Alissa, Elizabeth and Josie

And Josie – oh Josie! – Josie is my partner in several crimes, none of which you will find out about here. She writes over at She Don’t Know Come Here From Sic ‘Em, where you can learn about a) her pregnancy, b) her love of the law and c) Hubs, an Army dude that supports her in her efforts to take over the world. Josie tugs on my heartstrings because she lives so far away, and I can’t rub her preggers belly like I want to. (She’s filing a restraining order RIGHT NOW.) She turns 29 (again) tomorrow, and if I were in Louisiana, I would bake her a big cake and let her eat the frosting with her fingers.

November is full of friend-type birthdays, so you can expect some similar posts to come. And if you don’t like to read about how awesome my friends are, SUCK IT. Happy Friday!

1 comment November 13, 2009

The one where my head turns into a TV set – the old, console kind.

Have you seen that commercial for Bing, the new search engine? It’s the one where everyone is spouting out all this useless information that has nothing to do with anything, except someone asked them a question and they’re all Search Overload! Search Overload! Part of me thinks that commercial is funny, but the other parts of me want to rip my TV out of the wall when it comes on.

My brain feels kind of like that right now – kind of like Overloaded! Please press f6 to reboot and start over! – but I think it has less to do with the amount of Internet searching I do and more to do with the fact that I have been MIA for the last 5 days because SOMEONE GAVE ME THE FLU. I’m looking at you, BB.

Well, it might not be the flu flu. I mean, it technically could be the flu if you consider the chills and aching and head congestion and coughing and misery and insomnia and WILL SOMEONE PLEASE HAND ME A GUN ALREADY? But I haven’t had a fever (someone told me this was the good news) and I don’t so much think I’m going to die today as much as I thought I would on Saturday, so probably I’m in the clear.

But that’s not really my point. My point is: I have watched so much television in the last 5 days that I am pretty for sure that if you asked me a random reality TV question, I would not only ace it, I would also be able to give you background research and statistics and maybe some genealogy (re: the Kardashians, the Lamases – wait, how do you pluralize “Lamas” when it’s a last name attached to people who should not reproduce?). I can tell you about ALL the balloon boy interviews, the number of houses HGTV helped sell in the last month, how many people are left in the running for the next Iron Chef and that Shakira wore the same outfit to SNL that she had on for last week’s Dancing with the Stars performance. I can tell you that Dexter’s hair is longer this season than last. I can tell you that on October 28th “The Proposal” will be available OnDemand, and also that Nightline is rerunning its story about evangelist Benny Hinn again tonight.

My brain is tired.

I think normal sick people probably sleep, or read books or newspapers or something, but not me. No sir. I have had at least one cat attached to my thighs at all times, and my right hand has the remote. Left hand free for phone, Kleenex, juice, whatever. Right hand on the remote at all times. I woke up yesterday morning and the damn thing was still in my hand, right where I left it the night before. I think I need some help.

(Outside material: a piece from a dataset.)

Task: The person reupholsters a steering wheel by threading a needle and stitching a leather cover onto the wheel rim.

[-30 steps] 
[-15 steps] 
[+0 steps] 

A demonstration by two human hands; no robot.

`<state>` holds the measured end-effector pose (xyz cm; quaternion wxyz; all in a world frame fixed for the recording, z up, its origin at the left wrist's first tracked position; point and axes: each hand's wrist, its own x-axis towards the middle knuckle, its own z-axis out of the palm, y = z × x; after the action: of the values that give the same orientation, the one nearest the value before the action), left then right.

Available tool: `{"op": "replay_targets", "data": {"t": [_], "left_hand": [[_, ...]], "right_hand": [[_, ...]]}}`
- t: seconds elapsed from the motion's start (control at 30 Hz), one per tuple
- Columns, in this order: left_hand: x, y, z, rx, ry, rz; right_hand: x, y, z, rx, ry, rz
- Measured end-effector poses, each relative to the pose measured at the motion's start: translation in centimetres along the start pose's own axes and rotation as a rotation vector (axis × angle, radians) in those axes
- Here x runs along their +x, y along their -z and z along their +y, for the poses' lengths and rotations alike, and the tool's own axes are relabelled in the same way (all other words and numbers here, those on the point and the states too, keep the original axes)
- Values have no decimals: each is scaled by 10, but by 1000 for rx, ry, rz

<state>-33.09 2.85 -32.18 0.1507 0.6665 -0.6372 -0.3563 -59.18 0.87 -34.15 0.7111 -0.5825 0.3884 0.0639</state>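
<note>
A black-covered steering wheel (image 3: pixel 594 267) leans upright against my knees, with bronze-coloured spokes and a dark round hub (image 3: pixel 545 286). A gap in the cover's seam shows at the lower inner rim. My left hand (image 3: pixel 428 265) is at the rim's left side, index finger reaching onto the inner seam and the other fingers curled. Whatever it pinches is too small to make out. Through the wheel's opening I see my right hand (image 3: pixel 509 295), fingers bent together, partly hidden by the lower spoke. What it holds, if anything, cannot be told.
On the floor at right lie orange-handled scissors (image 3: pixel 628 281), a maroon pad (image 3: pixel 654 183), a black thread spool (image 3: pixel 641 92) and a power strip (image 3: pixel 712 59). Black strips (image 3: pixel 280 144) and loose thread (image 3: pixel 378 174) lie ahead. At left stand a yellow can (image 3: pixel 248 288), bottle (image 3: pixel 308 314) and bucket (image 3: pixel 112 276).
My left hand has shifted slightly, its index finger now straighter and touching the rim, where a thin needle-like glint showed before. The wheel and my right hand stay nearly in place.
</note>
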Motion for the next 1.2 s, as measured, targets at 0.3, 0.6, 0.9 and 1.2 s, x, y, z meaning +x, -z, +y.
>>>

So, for those of you who called to make sure that I was alive – not because you were necessarily concerned that I might be dying of swine flu, but because I haven’t posted in days – settle down. It’s taken me 5 days to move myself to the computer and I can’t make any promises until my head has finished exploding from all the Dallas Cowboys Cheerleader high kicks.

1 comment October 19, 2009

It’s like that Wilson Phillips song. You know, the one about the chains.

You know, on any other ordinary Wednesday afternoon, I’d be looking out this window behind my computer and thinking that it’s kind of a shitty, rainy day. I’d be thinking that I’m tired after being gone for three days at a sort-of-useless conference, that I haven’t posted to my discussion board in three weeks and that I don’t know what’s for dinner, nor do I really care.

But today is no ordinary Wednesday afternoon; today is the day I met the woman who plans to fix me.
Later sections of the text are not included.